Há grande desigualdade no mercado de trabalho, ao tempo em que matrículas de cotistas aumentam. Qual sua leitura?
Esse é o ponto! Os números foram sendo desmentidos. Na década de 1990, a desculpa era de que não tinha negro na empresa porque eles não estavam no Ensino Superior. Era uma resposta parcialmente correta. 30 anos depois, não tem tantos nas empresas, mas muitos na universidade. O acesso nas corporações é questão racial! Esse período demonstra isso. De 2015 para cá começaram a admitir que tem este problema. Se não, estaria na mesma situação. São pilares derrubados: classe social, econômico. Não! O problema é educação. O problema é distribuição de renda e acesso. É transferência de renda e, mesmo assim, não ser absorvido. O problema é também racial.

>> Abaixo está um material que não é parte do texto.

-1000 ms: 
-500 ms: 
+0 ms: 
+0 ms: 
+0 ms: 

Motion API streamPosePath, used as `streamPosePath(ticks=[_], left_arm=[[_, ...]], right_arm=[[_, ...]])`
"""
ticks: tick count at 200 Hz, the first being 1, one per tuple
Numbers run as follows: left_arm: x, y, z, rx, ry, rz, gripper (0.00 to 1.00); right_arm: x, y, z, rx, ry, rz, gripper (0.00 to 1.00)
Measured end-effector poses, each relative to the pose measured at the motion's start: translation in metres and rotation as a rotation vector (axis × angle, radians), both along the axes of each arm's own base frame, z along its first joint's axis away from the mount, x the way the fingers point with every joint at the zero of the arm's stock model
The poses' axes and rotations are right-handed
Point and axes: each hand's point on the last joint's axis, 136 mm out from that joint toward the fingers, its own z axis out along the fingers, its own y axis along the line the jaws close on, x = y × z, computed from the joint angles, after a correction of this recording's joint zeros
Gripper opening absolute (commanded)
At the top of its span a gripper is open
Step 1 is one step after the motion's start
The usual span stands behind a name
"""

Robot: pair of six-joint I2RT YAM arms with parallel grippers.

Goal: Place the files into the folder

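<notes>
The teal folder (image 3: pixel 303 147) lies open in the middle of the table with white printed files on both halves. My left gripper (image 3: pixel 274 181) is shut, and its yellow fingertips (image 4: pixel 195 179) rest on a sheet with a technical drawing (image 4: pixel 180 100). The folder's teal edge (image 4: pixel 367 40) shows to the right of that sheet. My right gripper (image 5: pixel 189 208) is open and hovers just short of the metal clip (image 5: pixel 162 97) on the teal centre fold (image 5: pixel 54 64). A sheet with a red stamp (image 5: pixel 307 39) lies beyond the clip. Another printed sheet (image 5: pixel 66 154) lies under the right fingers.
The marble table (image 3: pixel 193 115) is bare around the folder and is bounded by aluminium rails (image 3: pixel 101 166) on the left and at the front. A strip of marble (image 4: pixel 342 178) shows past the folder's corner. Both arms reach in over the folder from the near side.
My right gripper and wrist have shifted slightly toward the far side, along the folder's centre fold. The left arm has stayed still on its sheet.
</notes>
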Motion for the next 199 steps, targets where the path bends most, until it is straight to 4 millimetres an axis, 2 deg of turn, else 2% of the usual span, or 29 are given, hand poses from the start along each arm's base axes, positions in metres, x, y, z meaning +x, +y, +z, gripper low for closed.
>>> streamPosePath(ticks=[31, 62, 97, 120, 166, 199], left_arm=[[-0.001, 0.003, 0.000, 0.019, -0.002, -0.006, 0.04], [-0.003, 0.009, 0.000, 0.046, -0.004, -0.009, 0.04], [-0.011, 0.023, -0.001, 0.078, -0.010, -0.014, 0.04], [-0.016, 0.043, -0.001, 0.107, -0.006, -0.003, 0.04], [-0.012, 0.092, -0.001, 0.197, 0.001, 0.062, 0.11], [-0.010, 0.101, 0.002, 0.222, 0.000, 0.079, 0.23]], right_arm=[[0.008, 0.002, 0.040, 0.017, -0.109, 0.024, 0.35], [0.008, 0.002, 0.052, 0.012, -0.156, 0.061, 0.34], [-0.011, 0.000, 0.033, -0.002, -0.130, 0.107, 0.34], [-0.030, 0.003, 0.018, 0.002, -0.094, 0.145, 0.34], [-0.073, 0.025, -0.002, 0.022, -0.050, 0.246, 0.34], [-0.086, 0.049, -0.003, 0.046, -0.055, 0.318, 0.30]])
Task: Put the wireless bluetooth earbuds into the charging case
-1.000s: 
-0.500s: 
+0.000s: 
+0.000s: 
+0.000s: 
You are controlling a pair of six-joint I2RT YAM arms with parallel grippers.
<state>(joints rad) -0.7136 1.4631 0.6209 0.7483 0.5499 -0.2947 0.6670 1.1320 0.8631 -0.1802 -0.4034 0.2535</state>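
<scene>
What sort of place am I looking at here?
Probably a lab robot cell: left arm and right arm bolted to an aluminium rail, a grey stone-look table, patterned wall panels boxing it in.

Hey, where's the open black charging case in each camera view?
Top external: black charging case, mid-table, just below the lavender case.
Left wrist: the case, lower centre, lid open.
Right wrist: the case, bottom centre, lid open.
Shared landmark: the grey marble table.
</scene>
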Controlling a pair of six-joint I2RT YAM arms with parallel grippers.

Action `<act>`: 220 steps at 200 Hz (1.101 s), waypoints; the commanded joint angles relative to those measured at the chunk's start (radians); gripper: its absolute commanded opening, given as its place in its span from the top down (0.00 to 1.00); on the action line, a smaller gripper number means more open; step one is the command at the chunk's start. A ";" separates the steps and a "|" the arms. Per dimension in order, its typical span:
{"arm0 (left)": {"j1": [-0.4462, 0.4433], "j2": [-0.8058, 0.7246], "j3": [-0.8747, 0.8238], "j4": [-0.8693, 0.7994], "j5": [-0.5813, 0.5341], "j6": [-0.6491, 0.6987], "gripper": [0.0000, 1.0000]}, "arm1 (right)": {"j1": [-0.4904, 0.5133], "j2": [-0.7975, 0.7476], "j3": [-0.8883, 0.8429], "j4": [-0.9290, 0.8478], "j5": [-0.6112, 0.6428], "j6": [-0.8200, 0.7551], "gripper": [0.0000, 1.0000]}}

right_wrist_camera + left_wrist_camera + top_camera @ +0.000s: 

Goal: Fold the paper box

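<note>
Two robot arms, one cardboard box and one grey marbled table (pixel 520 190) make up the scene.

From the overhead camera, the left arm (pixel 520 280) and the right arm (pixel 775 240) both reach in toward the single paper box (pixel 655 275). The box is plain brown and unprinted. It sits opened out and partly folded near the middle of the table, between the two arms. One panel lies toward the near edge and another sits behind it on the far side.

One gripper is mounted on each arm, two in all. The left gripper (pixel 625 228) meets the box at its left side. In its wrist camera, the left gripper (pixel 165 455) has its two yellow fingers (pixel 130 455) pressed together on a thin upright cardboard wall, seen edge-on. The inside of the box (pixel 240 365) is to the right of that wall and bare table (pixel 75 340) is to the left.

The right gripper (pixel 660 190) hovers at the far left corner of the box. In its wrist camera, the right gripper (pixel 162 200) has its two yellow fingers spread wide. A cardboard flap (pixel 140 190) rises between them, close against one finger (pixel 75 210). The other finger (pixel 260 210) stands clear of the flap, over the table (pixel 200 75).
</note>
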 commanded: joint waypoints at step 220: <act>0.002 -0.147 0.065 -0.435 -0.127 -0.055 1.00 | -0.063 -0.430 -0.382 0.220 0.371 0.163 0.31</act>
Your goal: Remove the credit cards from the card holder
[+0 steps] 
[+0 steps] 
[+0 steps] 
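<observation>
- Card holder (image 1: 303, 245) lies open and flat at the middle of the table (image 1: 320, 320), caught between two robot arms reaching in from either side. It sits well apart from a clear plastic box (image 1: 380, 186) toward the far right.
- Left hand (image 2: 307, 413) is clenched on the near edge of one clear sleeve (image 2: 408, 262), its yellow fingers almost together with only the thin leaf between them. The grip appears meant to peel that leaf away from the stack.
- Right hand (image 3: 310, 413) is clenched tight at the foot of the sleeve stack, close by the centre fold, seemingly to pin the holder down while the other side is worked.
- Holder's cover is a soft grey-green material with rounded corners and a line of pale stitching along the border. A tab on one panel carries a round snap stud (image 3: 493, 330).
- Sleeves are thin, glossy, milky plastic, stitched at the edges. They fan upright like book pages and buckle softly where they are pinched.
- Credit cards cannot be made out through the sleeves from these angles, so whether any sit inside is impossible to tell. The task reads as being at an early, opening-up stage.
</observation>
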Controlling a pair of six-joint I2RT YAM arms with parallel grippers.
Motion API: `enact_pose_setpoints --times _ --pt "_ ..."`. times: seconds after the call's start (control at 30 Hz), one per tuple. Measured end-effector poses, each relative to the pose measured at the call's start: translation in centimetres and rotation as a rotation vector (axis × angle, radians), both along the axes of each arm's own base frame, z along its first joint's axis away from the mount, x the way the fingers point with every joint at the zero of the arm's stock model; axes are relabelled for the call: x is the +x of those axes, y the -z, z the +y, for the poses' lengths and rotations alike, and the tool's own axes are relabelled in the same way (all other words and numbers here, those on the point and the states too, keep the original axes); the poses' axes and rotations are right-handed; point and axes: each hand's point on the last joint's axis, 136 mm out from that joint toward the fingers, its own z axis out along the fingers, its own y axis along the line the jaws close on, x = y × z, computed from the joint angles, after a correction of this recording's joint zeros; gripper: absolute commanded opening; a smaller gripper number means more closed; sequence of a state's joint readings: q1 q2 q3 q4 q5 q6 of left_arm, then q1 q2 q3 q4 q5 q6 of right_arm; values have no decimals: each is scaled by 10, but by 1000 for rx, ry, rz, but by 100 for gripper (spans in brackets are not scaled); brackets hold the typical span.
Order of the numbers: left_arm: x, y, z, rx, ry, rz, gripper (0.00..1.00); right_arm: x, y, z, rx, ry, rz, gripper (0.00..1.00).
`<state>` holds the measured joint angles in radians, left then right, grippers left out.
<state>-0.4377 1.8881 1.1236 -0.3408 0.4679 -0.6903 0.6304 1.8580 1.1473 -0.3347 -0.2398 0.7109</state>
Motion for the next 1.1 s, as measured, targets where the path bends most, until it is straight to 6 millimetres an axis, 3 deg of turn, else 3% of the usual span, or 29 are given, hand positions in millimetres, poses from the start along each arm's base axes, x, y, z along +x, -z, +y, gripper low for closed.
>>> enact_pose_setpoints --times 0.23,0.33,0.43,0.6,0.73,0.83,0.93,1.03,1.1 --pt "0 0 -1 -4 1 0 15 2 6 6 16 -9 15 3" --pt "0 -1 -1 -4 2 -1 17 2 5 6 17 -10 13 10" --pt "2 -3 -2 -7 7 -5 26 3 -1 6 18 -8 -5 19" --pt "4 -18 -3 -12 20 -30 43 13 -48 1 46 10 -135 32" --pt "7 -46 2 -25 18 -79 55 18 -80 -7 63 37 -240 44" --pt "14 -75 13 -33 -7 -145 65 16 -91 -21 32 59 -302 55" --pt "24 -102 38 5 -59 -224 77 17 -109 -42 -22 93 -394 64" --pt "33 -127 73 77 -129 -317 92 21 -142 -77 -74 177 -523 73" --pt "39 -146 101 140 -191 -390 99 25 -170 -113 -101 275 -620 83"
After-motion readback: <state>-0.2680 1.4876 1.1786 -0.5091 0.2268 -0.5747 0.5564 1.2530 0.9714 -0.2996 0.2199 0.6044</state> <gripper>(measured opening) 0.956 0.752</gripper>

Como garantir que o cotista conclua o curso e tenha oportunidades de trabalho após a formatura?
É um novo ciclo de convencimento. Agora é permanência e manutenção. Nos próximos 10 anos é que veremos a transformação e a ocupação de outros espaços. Esta é a primeira geração. Vem aí a segunda. A grande maioria de cotistas foi o primeiro da família a chegar lá. Até aqui, é preciso nove gerações para sair da pobreza.